▶ _Problem statement_
The data below holds a line containing "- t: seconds" and a line containing "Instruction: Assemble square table"; please quote exactly those two lines and every line between them, and nothing else.

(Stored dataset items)
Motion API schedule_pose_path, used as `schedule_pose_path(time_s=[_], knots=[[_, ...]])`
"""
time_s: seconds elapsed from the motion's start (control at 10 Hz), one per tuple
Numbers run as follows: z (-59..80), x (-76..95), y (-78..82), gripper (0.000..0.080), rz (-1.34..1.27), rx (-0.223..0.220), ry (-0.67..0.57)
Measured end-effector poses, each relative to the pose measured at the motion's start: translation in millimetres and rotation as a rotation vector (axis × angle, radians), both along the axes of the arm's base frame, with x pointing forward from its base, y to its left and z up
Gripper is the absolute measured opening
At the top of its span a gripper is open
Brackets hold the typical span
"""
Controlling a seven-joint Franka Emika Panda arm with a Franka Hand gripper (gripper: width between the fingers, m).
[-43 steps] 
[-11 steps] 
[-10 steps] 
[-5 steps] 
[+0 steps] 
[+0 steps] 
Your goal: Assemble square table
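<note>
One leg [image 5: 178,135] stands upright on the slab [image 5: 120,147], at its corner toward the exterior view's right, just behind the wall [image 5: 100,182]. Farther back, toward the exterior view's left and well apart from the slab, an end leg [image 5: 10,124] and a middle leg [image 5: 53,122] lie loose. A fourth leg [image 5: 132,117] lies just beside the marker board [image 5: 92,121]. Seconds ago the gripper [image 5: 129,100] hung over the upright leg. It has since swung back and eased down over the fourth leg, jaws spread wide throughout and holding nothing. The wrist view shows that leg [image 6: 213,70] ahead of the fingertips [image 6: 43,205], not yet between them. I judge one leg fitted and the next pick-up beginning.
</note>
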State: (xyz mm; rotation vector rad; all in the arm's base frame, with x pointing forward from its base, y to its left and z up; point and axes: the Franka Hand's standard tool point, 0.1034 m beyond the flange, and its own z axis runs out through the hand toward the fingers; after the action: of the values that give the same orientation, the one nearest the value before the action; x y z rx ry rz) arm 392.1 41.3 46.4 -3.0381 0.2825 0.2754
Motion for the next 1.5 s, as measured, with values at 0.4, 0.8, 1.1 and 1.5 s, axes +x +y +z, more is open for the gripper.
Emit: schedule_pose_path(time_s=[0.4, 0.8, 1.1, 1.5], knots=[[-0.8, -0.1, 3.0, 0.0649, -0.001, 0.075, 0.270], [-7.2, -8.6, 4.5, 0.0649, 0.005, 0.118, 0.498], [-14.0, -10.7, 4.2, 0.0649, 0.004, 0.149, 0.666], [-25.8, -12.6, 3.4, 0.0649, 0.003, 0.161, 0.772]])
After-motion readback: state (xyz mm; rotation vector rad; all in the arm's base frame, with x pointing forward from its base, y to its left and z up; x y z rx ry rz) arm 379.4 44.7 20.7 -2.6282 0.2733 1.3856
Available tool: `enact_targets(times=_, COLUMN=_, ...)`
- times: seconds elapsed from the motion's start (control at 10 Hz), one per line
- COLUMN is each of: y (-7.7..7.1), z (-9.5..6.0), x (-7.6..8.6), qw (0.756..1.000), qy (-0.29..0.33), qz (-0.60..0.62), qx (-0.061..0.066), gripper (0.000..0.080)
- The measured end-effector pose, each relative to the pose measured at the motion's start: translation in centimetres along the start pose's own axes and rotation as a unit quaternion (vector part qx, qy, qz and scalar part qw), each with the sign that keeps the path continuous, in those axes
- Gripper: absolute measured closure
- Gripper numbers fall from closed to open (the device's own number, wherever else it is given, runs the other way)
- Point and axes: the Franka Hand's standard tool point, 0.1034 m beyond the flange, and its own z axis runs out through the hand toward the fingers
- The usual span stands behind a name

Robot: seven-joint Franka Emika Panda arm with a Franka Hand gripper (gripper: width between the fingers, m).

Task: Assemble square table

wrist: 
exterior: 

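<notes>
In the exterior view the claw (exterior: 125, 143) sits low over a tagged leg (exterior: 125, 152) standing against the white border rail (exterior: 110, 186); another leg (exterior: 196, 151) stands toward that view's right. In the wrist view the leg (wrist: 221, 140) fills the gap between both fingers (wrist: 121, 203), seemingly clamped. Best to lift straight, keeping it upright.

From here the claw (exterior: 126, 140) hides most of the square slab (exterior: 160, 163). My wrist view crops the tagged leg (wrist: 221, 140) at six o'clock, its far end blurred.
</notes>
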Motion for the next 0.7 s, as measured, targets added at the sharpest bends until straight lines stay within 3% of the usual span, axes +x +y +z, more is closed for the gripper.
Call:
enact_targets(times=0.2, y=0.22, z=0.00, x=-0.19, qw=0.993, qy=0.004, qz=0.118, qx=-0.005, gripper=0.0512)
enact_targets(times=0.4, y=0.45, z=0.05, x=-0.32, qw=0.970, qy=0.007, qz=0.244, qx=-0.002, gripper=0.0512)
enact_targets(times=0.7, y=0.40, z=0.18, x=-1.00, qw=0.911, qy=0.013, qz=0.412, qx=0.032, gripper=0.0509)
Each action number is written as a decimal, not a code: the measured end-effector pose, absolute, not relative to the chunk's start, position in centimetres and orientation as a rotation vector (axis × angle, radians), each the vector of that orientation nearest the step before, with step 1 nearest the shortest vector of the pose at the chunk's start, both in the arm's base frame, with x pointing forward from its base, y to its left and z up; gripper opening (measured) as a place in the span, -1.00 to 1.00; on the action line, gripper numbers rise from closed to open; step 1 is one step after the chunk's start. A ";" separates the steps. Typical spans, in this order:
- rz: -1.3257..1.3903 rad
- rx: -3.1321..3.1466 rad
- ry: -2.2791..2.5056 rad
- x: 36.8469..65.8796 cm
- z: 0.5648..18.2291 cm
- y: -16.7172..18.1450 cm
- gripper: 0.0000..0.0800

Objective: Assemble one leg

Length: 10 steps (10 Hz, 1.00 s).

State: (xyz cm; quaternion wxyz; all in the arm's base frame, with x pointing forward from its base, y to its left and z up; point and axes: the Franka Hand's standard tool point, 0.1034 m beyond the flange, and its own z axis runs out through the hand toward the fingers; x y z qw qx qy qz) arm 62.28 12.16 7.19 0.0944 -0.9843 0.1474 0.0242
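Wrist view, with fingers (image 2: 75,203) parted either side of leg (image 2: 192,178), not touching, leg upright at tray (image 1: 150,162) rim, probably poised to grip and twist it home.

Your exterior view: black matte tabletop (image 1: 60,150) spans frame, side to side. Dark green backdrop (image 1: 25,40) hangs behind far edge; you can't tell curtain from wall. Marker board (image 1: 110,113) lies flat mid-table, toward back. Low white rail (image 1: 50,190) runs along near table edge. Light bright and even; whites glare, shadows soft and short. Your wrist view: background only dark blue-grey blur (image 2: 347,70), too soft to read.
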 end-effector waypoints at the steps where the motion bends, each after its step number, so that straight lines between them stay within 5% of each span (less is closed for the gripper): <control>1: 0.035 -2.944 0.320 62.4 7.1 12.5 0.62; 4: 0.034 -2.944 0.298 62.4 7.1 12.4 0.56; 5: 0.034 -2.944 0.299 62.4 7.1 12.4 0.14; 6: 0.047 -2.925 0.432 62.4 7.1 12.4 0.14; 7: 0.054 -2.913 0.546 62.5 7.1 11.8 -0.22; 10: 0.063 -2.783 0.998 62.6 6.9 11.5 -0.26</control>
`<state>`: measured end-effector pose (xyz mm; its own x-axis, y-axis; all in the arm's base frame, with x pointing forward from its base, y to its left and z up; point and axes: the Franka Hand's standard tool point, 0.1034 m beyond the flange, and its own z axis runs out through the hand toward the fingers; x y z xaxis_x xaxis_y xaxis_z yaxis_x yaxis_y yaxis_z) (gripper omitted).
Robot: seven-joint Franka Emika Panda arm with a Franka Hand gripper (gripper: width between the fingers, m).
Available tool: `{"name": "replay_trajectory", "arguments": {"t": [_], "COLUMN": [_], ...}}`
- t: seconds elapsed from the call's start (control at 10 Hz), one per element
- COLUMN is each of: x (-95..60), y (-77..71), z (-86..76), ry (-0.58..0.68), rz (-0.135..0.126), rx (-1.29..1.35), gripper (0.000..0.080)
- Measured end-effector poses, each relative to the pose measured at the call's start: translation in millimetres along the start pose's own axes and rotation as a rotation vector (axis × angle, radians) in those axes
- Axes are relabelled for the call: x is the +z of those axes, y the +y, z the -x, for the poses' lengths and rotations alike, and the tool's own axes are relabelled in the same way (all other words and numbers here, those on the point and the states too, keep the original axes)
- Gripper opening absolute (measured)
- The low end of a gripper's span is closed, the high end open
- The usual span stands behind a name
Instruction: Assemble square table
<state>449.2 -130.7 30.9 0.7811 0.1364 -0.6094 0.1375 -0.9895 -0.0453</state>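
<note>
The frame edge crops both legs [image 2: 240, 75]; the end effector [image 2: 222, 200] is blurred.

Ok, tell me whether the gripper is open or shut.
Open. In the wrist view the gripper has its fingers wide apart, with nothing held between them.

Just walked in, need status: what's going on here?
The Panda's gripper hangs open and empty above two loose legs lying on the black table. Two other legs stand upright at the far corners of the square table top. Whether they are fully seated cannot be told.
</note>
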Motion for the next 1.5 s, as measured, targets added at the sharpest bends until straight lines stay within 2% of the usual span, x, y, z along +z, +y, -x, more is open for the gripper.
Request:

▶ _Answer box_
- t: seconds elapsed from the call's start (control at 10 Hz), one per element
- COLUMN is each of: x (-95..60), y (-77..71), z (-86..76), ry (-0.58..0.68), rz (-0.135..0.126), rx (-1.29..1.35), gripper (0.000..0.080)
- Measured end-effector poses, each relative to the pose measured at the call's start: translation in millimetres along the start pose's own axes and rotation as a rotation vector (axis × angle, radians) in those axes
- Axes are relabelled for the call: x is the +z of those axes, y the +y, z the -x, for the poses' lengths and rotations alike, and the tool's own axes are relabelled in the same way (all other words and numbers here, those on the point and the states too, keep the original axes)
- Gripper opening absolute (measured)
- The low end of a gripper's span is closed, the high end open
- The usual span stands behind a name
Instruction: Assemble square table

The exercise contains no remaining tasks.